Understudies! “Carrie”: The Worst Musical Ever

by Tyler Coates

PLUGGED UP

There are many flops in the annals of Broadway history, but none-not even “Anna Karenina”-are as notorious as “Carrie,” the 1988 musical adapted from the Stephen King novel and Brian De Palma film. The musical was co-produced by the Royal Shakespeare Company, responsible for more high-brow and conceptual productions that were not intended to be coupled with cheesy pop-rock scores for American audiences who expected to understand what the hell is going on. Initially, critics even claimed that the subject matter was too dark for a musical, which is hardly the case; serious musicals like “West Side Story,” “Sweeney Todd,” “Evita,” and-in the previous Broadway season-”The Phantom of the Opera” were all immensely successful on Broadway. “Carrie” failed primarily because it was a giant mess of a show; the very simple and timeless Cinderella storyline (with bonus menses and mass murder subplots) is perfect for a stage adaptation, but the play was muddled with high-concept staging and campy production qualities dressed-up as grand drama.

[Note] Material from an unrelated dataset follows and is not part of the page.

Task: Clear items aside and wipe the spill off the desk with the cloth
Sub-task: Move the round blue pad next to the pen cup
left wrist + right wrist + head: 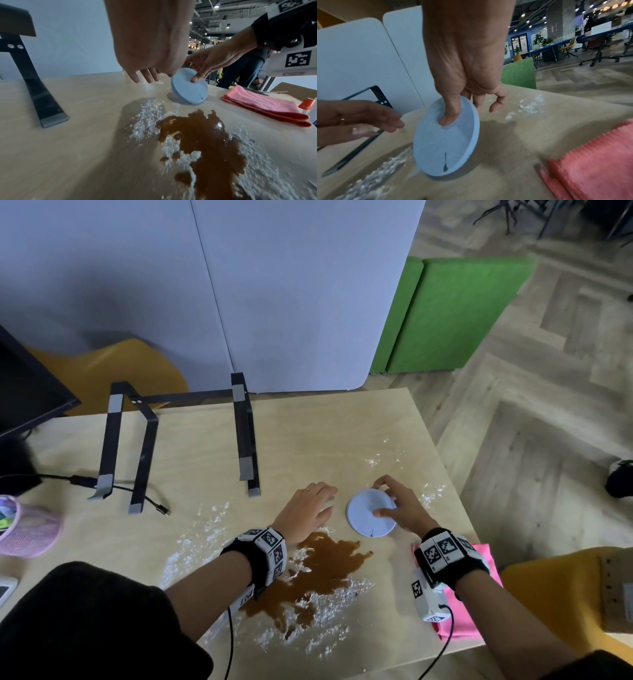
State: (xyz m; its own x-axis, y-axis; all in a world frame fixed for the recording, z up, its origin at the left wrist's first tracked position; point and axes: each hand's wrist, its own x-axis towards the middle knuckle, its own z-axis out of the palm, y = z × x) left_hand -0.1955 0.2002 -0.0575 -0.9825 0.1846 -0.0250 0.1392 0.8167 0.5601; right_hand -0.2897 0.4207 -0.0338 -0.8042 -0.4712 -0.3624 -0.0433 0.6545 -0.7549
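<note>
A round pale-blue coaster [368,517] [190,89] [447,140] stands tilted on its near edge on the wooden desk [205,446]. My right hand [400,505] [465,75] pinches it, thumb on its top face, fingers behind its far rim. My left hand [308,508] [149,44] hovers just left of the coaster, fingers straight, holding nothing. A brown liquid spill [318,570] [204,142] mixed with white powder [202,529] spreads across the desk in front of both hands. A folded pink cloth [479,587] [267,108] [594,163] lies at the desk's right edge, under my right wrist.
A black laptop stand [178,440] occupies the back left, with a cable [137,491] beside it. A pink cup [27,529] sits at the far left edge. More powder [431,491] lies right of the coaster. A small orange-capped item [307,104] rests beyond the cloth.
</note>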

The story is simple: Carrie White, the social outcast at her New England high school, gets revenge on her classmates at the senior prom by destroying the party with a little help from her telekinetic powers. The novel was King’s first to be published, and the film was DePalma’s first commercial success. The film’s stars-Sissy Spacek as Carrie White and Piper Laurie as her religious fanatic mother-both received Academy Award nominations for their performances, which was surprising considering the film’s genre.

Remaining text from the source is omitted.